I was there when Becky O’Malley planted her feet solidly on the floor at the Planning Commission meeting and said, “I’m so glad they are building the Gaia Building. I’m glad is sticks out like a sore thumb. Because everybody is going to hate it. I’m glad they are building it because the people of Berkeley will never allow another tall build be built here – ever,” in approximately those words. 

But density works. Density is people. Do we want to provide for people, or keep them out of town? 

I like the Gaia Building enough that I voted with my feet and moved in the first day it was open. The following morning from the roof deck the sunrise was the first I ever saw with the bay waters in view, shimmering in bright turquoise and teal. The Golden Gate Bridge was a radiant vermilion red, salmon – pink to slate gray fog drifted around the base of luminous San Francisco buildings reflecting the sun.  

Berkeley’s two story houses, trees and the long walk up to the hills always seemed to get in the way of such fabulous sunrises. 

I’ve called for rooftop accessibility, terracing, trellises and garden like this and higher density near transit for the whole 27 years I’ve lived in Berkeley. And since I never lived in such a building and had to endure taunts of “hypocrite” for not living in the kind of building I said I liked (never mind that none existed yet), it made my conscience feel righteously correct to actually try out the first such building. 

So for me, the Gaia Building is a real breakthrough, a genuine historic step into the future. The terracing, trellises and future rooftop garden are the first to bring life up to rooftop level in the city’s history, to bring a serious addressing of environmental problems smack dab into the public view, and not only that, but with design that is friendly as well as big and transit – oriented. Too bad Berkeley Architectural Heritage Association sat this one out, or rather more accurately, fought vehemently against the only future historic architecture to happen here in a generation or more. 

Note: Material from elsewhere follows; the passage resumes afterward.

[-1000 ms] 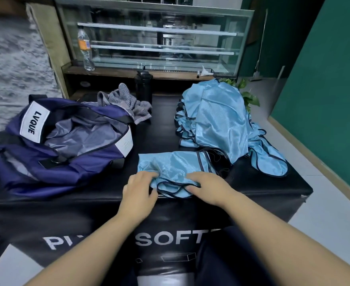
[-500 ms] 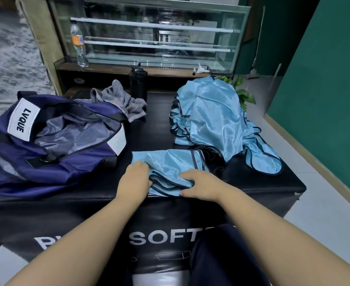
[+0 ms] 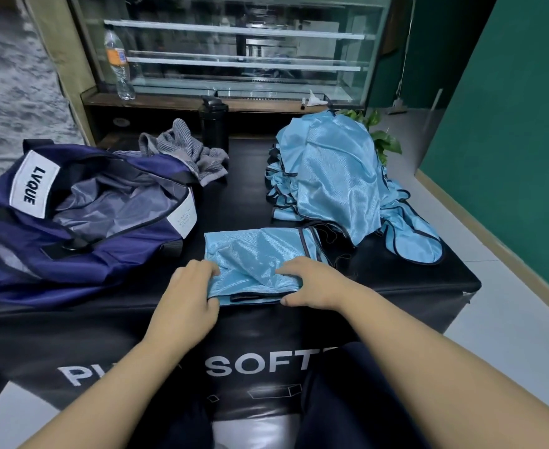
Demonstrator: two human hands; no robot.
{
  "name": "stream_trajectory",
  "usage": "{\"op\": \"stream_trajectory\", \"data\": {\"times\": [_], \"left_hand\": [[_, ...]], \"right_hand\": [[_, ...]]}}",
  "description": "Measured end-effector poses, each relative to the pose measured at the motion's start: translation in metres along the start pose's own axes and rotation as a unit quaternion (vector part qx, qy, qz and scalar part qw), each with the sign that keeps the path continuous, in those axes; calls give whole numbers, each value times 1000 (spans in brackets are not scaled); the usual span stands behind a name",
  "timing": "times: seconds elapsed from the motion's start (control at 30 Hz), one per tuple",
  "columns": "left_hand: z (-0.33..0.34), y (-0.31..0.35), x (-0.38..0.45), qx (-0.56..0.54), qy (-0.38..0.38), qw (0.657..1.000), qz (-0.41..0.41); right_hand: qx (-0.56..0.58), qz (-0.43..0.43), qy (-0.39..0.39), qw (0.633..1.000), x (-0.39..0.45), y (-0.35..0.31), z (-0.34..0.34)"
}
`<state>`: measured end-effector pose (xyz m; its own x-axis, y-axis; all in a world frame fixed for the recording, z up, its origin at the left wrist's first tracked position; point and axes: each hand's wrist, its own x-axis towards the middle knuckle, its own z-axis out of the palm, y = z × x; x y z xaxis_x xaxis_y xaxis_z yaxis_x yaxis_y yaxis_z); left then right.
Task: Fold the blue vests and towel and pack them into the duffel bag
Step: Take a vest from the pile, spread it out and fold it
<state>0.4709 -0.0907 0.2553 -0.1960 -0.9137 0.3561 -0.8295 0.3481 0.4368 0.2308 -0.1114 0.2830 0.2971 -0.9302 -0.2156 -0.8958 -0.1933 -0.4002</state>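
Head view: left hand (image 3: 190,288) and right hand (image 3: 312,283) pinch near edge of folded vest (image 3: 253,254); long axis crosswise; open duffel bag (image 3: 82,215) left of left hand, nearer.

A shop-like room: glass display case (image 3: 234,50) behind a black padded bench (image 3: 396,280)
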Motion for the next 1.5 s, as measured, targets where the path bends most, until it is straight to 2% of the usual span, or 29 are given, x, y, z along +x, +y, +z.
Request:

It is already fun being there – or rather – here. As to Michael Katz’ rant in a recent letter to the editor that the building is “Stalinist” I can only say is ugly, as well as beauty, is in the eye of the beholder. I look at the Gaia Building and far from nightmares of oppressive architecture and government I remember my adolescent summers in Bermuda and a large and graceful old hotel across the Bay I used to look at with real pleasure. The Gaia Building has those. 

Its function is rather significant, serving me for one and giving 150 other people the chance to live here, 20 percent of us in lower cost subsidized apartments. 

What some want to keep out of downtown is, in reality, us. They would prefer to maintain the city’s enormous imbalance of commercial space over housing, but fortunately, that balance shifted slightly with the construction of the Gaia Building. All but seven of its apartments are now rented and only six cars are owned by residents at this point. Not totally car free, but well on the way. 

The place is a bit noisy, I’m afraid but that’s because of the big crude beast of the city, the automobile. The Oxford Street parking lot at night is an immense light reflector for the overhead lights and not too much fun to look at with the black oil spots where the cars park by day. There is considerable glare at night from light flooded onto several of the University buildings driving the stars right out of sight. The Gaia Building itself is lit up in a way I don’t approve. 

Better to simply let the building glow in the light of the city. But that’s a quibble compared to the services the building provides.